_Task goal:_ Across these entries, report how many lines include the string "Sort", with nothing but the number.
===============
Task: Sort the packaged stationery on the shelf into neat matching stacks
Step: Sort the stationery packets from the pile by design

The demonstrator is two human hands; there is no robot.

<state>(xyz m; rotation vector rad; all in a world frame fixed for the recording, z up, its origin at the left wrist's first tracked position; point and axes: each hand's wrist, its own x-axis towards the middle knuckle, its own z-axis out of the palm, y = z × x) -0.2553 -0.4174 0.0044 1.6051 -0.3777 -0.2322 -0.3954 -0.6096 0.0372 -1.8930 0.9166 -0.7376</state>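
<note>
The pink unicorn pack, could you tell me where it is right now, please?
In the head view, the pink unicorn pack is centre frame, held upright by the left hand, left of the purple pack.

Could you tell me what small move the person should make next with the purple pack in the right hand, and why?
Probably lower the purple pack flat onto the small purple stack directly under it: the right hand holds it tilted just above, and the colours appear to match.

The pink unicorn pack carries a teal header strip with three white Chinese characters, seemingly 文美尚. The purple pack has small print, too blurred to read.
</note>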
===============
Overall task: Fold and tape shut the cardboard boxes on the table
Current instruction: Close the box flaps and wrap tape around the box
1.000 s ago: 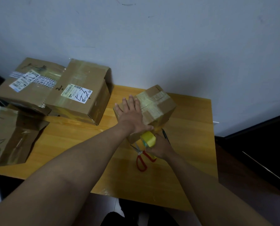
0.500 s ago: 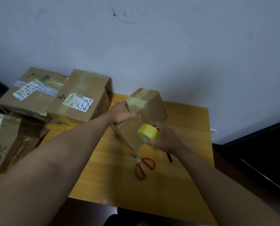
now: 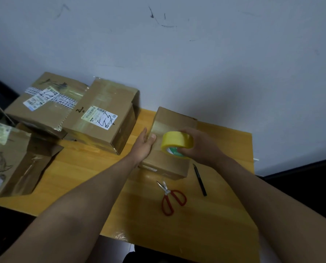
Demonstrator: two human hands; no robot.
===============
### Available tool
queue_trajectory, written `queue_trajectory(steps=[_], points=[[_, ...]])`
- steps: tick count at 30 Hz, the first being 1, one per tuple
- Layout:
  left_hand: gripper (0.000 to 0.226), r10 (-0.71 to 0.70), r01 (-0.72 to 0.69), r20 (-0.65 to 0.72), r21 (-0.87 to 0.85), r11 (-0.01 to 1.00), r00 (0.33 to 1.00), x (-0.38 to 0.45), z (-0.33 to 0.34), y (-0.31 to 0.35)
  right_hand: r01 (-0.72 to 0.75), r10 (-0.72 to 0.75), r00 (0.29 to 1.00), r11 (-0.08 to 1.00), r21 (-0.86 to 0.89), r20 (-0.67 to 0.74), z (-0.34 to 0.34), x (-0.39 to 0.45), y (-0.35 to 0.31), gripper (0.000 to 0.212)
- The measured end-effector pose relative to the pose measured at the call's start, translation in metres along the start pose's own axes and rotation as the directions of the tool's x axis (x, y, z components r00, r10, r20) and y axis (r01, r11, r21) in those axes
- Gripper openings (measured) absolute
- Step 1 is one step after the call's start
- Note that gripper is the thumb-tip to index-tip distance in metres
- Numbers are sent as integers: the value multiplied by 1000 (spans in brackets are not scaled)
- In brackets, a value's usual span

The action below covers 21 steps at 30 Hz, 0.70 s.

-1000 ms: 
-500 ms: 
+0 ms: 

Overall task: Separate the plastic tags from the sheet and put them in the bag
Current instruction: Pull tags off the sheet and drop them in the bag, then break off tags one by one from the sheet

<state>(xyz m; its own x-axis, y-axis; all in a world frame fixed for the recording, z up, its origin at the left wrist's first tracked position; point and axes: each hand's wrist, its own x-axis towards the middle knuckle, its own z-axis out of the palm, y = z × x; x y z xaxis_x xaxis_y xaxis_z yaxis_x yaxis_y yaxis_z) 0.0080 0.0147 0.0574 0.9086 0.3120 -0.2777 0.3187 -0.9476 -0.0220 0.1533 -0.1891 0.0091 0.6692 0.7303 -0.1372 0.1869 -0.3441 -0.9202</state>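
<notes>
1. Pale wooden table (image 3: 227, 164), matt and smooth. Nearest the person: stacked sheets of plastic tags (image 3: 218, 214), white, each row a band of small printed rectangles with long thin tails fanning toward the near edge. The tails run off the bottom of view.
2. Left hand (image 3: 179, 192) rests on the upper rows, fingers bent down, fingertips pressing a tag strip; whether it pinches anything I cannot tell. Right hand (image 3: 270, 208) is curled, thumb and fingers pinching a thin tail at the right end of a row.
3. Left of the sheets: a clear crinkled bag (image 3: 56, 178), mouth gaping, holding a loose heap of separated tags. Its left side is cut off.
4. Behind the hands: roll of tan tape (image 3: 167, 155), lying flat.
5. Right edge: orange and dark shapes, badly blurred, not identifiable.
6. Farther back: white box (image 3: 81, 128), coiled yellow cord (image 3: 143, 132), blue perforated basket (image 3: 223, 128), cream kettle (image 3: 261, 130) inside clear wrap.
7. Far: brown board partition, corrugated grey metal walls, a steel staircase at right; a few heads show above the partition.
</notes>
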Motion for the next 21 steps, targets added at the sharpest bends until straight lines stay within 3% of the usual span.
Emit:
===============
_Output:_ 2